- _What the task asks_: Return the data below unaltered, but strip out the pictures.

- _Supplied data_:
————————
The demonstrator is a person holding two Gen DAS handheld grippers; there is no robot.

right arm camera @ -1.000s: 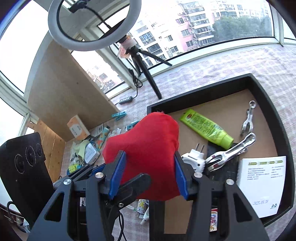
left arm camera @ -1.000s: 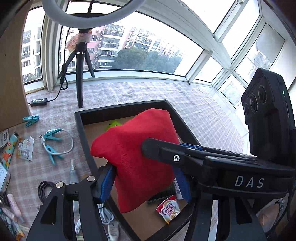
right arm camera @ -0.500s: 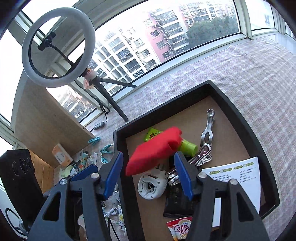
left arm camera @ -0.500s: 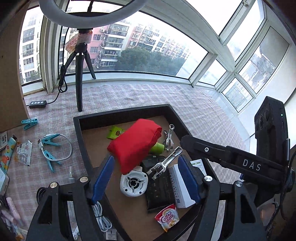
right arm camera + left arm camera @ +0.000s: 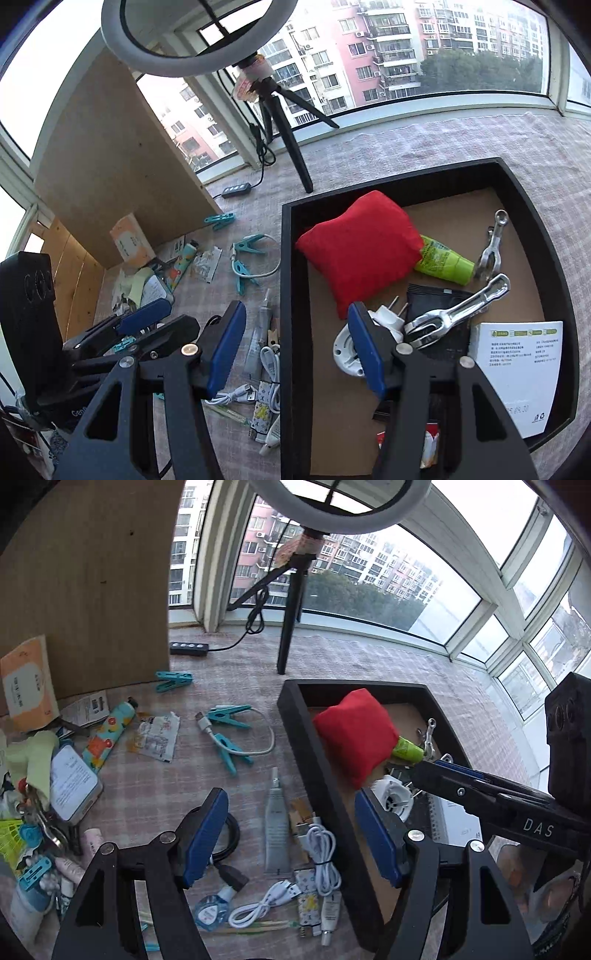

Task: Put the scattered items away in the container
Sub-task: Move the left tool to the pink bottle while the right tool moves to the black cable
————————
- _Task response_:
The demonstrator is a person holding two Gen DAS handheld grippers; there is no robot.

right arm camera @ -1.000s: 
left arm camera @ -1.000s: 
right arm camera @ -0.500s: 
left arm camera @ -0.500s: 
right arm camera + left arm camera @ +0.000s: 

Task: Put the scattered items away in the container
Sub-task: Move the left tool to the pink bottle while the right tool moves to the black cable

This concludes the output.